Activity:
Set down, please, exactly the lines below that run from the line with "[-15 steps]" to the line with "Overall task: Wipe", both lines included.

Stored entries:
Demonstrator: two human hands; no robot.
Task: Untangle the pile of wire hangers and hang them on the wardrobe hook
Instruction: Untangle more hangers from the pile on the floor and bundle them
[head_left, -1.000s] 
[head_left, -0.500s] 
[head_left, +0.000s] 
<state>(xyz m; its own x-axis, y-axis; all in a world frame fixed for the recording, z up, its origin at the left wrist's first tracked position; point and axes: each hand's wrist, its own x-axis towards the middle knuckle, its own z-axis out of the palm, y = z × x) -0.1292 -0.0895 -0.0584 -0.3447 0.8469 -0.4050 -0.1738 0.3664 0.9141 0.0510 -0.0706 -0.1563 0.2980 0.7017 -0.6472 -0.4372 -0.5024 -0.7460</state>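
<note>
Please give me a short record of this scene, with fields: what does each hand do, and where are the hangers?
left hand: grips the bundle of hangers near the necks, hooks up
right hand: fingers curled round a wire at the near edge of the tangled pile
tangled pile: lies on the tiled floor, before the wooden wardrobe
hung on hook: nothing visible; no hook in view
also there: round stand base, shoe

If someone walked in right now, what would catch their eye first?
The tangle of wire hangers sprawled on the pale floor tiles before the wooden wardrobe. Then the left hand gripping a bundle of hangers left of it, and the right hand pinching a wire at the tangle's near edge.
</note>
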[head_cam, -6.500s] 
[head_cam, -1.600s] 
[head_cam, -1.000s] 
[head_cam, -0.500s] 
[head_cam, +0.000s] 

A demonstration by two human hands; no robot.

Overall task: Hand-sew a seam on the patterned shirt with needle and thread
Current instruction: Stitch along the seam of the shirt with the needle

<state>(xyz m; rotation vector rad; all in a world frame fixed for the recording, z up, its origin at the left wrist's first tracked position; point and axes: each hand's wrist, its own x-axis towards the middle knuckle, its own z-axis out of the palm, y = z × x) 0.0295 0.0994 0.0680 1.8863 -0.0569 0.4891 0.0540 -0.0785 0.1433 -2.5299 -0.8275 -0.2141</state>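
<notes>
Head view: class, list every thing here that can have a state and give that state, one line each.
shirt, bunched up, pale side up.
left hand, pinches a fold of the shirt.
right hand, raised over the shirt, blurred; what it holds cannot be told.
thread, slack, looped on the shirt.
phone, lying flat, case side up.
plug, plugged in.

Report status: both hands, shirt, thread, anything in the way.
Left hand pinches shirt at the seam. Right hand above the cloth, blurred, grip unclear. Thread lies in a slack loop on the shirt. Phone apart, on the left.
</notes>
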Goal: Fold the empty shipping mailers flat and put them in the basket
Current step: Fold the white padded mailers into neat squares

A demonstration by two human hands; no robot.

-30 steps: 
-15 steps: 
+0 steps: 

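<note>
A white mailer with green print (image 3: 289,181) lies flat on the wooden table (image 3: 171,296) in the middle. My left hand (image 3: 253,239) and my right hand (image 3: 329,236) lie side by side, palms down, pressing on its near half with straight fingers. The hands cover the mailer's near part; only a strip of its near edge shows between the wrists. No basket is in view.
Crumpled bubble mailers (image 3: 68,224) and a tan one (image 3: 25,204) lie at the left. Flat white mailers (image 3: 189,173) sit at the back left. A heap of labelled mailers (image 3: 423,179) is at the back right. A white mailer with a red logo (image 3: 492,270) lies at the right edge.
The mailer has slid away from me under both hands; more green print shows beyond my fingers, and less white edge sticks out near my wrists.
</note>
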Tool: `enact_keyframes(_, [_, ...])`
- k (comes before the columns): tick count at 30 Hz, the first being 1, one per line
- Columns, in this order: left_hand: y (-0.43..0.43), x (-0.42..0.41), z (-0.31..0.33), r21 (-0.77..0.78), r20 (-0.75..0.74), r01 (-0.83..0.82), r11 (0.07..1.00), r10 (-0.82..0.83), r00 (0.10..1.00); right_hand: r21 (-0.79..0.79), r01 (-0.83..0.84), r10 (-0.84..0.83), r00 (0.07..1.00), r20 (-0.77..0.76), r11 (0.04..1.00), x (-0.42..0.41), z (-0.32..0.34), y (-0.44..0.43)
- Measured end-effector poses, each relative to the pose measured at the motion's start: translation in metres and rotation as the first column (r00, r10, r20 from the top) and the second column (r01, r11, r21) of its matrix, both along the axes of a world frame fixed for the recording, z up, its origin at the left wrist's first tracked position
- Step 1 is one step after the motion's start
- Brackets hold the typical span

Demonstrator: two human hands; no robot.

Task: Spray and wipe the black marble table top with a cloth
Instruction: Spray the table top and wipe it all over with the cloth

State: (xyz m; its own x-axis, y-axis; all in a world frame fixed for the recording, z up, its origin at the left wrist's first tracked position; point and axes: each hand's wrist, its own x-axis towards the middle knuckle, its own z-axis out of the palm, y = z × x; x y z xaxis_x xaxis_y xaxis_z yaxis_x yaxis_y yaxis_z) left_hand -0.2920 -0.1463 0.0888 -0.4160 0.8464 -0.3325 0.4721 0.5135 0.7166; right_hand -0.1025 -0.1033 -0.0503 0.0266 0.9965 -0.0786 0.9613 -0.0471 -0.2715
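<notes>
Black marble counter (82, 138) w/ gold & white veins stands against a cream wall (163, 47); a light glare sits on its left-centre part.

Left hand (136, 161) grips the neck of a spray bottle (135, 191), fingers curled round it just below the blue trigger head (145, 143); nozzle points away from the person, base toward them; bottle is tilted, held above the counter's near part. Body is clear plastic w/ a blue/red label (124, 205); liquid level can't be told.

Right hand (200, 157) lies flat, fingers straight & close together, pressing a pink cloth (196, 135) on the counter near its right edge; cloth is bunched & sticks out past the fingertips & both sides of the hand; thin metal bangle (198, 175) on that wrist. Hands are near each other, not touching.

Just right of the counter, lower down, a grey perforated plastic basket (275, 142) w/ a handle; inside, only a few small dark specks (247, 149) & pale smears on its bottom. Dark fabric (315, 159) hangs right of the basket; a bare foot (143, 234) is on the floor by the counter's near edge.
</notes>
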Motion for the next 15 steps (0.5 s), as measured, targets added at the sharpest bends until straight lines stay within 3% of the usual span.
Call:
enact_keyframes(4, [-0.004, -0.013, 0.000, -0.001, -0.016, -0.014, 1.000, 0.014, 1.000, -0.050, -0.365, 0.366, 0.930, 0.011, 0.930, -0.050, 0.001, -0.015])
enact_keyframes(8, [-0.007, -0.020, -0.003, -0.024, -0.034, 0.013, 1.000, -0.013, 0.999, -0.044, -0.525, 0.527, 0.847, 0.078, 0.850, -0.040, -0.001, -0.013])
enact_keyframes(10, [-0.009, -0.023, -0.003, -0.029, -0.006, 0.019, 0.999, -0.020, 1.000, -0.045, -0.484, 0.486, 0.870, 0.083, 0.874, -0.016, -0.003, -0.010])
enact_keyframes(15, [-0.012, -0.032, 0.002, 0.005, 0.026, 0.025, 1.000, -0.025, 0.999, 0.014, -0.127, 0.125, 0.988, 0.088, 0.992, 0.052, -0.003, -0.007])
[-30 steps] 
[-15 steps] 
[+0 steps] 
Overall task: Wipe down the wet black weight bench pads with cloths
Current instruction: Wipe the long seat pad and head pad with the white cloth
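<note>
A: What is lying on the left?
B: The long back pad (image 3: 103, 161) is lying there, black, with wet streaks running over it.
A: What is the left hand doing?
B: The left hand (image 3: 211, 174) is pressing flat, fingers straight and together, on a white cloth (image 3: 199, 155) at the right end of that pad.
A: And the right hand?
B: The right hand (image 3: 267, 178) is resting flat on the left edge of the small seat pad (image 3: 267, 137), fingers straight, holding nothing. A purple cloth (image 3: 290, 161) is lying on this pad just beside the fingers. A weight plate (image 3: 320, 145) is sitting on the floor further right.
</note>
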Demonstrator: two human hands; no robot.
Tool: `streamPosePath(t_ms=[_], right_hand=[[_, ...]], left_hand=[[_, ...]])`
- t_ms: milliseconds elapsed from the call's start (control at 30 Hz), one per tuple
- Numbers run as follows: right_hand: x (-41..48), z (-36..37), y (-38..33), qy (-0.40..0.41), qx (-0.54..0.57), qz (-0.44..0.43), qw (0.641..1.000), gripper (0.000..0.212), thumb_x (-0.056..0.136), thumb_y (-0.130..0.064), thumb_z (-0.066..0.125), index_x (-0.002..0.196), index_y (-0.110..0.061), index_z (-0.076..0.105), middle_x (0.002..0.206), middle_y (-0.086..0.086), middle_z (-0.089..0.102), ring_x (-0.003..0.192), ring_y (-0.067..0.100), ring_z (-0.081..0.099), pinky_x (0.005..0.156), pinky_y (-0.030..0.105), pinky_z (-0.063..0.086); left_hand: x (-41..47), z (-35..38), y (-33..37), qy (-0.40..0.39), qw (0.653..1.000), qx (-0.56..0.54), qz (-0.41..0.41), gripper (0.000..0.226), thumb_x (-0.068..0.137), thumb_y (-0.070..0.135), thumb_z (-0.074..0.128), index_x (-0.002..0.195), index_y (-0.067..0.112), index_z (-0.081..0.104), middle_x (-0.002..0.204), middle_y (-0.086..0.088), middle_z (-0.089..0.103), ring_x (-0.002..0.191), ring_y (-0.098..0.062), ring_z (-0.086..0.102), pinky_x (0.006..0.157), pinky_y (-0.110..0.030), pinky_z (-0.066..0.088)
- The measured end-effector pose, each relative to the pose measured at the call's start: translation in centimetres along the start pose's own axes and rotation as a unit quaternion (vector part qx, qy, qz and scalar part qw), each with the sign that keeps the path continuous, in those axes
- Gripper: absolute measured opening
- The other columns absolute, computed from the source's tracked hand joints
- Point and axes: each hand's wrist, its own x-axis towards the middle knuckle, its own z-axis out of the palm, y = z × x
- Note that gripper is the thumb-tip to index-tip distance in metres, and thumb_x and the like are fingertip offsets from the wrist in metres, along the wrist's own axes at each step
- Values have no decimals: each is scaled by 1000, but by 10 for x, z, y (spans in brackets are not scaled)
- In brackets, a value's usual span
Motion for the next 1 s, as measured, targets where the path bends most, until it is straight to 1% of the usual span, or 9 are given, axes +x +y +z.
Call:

Result below:
[-15 steps] 
[+0 steps] 
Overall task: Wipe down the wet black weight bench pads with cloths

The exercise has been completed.